Thank you again for your quick response.

  1. Good suggestion, I will try this in my data!
  2. Very good point, I indeed didn't use 'data_key="magic_imputed_data"', as was done in the tutorial. In my workflow, I did already run 'scv.pp.moments' function. Could I somehow use this as data_key input to generate the plot? I can also try to run MAGIC, but this requires Palantir pseudo time as well it seems (https://github.com/theislab/cellrank_reproducibility/blob/master/notebooks/fig_5_benchmarking/palantir/ML_2021-10-26_palantir.ipynb). Would there be a preference of using scVelo moments and latent_time (from dynamical modeling in scVelo), versus using Palantir pseudo-time and MAGIC imputation?
  3. Thanks for the further explanation.
Marius1311 commented 1 year ago

Hi @reneemoerkens, Re your second point:

If you already used moments imputation, this should be stored as Ms in adata.layers (this corresponds to imputed spliced counts, Mu stores imputed unspliced counts). You should be able to use this data by passing data_key='Ms'. However, I encourage you to inspect and validate this imputation beforehand, e.g. by plotting a few genes in the imputed modality in a low dimensional representation and checking whether you see the expected patterns, or by looking at marker genes for your clusters in the imputed modality - basically, just make sure you're happy with your imputed data before you proceed! MAGIC does not require a Palantir pseudotime, the two are just run in the same notebook (that also would not make sense, the MAGIC tool was introduced much earlier than the Palantir tool!)

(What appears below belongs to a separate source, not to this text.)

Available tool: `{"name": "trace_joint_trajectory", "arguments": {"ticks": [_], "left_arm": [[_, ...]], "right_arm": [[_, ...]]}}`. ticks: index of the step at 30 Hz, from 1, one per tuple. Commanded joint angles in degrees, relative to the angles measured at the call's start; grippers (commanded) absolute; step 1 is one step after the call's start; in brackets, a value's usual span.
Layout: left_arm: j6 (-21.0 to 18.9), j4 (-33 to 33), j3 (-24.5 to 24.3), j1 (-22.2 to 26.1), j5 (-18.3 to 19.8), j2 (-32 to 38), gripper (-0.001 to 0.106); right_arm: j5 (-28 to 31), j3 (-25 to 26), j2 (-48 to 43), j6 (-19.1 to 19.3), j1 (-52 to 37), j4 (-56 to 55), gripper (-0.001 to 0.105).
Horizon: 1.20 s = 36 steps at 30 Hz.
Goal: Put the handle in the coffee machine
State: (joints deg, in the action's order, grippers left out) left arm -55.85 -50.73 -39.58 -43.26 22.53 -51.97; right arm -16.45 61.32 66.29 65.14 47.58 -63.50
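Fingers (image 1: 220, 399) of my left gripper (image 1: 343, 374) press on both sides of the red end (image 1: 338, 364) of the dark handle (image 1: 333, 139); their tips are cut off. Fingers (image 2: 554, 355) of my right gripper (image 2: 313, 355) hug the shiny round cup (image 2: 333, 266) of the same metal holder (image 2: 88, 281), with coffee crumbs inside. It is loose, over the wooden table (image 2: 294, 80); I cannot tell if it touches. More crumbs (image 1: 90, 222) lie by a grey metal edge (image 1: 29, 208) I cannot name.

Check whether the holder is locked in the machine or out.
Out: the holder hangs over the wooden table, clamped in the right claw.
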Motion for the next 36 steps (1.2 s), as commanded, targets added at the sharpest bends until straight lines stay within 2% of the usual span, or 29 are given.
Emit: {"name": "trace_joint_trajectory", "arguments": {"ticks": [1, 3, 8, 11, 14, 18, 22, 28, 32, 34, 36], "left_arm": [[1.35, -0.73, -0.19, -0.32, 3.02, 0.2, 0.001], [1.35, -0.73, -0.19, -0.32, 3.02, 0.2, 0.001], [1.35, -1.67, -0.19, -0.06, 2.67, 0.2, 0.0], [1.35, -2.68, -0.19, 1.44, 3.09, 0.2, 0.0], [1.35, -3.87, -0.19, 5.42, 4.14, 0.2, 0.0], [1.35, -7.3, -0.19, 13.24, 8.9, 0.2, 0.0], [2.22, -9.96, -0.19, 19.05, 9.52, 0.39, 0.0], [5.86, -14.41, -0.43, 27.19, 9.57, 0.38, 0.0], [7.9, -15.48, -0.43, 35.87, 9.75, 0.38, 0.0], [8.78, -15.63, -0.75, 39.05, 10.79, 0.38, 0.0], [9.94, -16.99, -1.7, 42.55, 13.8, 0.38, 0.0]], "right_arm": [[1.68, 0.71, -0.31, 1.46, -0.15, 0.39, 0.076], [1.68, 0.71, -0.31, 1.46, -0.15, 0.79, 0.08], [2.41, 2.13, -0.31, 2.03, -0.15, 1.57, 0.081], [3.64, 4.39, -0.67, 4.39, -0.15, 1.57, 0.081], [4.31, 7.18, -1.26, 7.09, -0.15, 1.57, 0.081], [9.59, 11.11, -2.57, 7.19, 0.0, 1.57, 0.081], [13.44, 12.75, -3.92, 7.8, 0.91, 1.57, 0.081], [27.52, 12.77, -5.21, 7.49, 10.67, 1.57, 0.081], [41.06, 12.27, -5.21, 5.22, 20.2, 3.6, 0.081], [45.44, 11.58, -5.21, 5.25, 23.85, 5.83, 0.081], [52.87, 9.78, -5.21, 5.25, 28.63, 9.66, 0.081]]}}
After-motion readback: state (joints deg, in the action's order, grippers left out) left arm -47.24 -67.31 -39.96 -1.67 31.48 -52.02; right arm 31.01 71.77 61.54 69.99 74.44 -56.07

Re the choosing between scVelo latent time & moments vs. Palantir pseudotime & MAGIC-imputed data: you can mix and match these, you could use the scVelo latent time with MAGIC imputed data. Generally, I would recommend to just compare these, using whatever prior knowledge you have about your data, and then making some choice. They're all good methods and work well in general, however, they do of course have specific assumptions that can or can not be met in your data. I recommend checking e.g. the assumptions behind RNA velocity and carefully making sure that they are met in your data.

reneemoerkens commented 1 year ago

Thank you so much for your extensive explanation, I will apply your suggestions and inspect the imputation in my dataset. This will definitely help me further in the analysis.

Marius1311 commented 1 year ago

Great, thanks for the feedback, happy to help!